If I know either the size or the magnetic moment, the mass follows from it. The formula is given e.g. in http://www.ag-physics.org/electron

There are non-Higgs theories that have tried to account for mass, too, like technicolor. They may experience a renaissance.
Do they work?

Fields, multipole or not, do not deflect massless particles in special relativity.
There is no conflict with special relativity if a massless particle moves with c on an orbit.

A theory with a variable speed of light isn't SR.
True. But that was not the point.

The point was that 2 massless ("basic") particles orbiting each other fulfill - besides the field contraction already known before Einstein - the conditions for being the origin of special relativity.
 
  • #47
Originally posted by Ambitwistor
But that is not an independent prediction of mass; it's a relation between mass, charge, and magnetic moment: no different than the Dirac equation, which also does not predict the masses of the elementary particles.
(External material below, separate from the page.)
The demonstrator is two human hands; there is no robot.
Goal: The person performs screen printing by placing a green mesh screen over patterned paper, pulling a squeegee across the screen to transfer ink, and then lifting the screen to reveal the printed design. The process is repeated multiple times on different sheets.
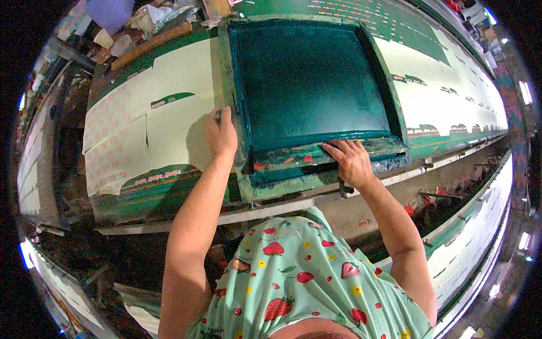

Did Dirac find the equation
m = h(bar)/r*c ? Can you please give me a reference for your statetment?

I have presented this origin of mass, which uses the fact that every extended object must behave inertially, at 6 physical conferences till now. During the very engaged discussions no one has ever stated that this idea or the formula which I derived was previously found by somebody else.

Yes, there is. Special relativity says that a massless particle must move in a straight line.
...
Special relativity does not permit massless particles to orbit each other.
Please give me a reference which states this. I have presented this model to some of the German top researchers in relativity. No one has ever stated this. And I do not see where the conflict could be.
 
  • #48
Originally posted by Ambitwistor
No, but that's irrelevant. You don't have an independent measurement for r; you have to derive it from the magnetic moment. Thus, to determine m, you need to know the charge and magnetic moment of the electron, which is the same as what Dirac needed.
The Basic Particle model does not tell why an electron exists. It provides the dependencies of it's parameters. It derives the dependency from basic assumptions.

The Dirac equation on the other hand describes the situation correctly using the QM formalism. It does not explain why it is as it is. If Dirac would explain the origin of mass, nobody would look for Higgs bosons.

If tomorrow it would be measured that the electron has a different mass or a different spin or a different mag. moment, the Dirac function could be easily adapted. But the Basic Particle model would in that case be void. The model does not have free parameters in this respect.

Are you denying that, in special relativity, photons always travel along null geodesics of Minkowski spacetime?
I do not talk about photons, but about particles which are really massless.

If the photon is bound into an orbit, this will be a classical dynamic process using the dynamic mass of the photon. The basic particle has no mass / no energy even if moving with c. Mass (and energy) is caused by the configuration of a pair of basic particles. This is the essential assumption of this model.

And also: The configuration of a pair of basic particles constitutes special relativity. Below that level (i.e. below the level of an elementary particle) there is consequently no relativity
 
  • #49
All this talk and no real progress. Do look up where others are going.
I found this website,
http://www.faraday.ru/faraday_english.html,

if it is true I haven't found anything comparable to this in the West.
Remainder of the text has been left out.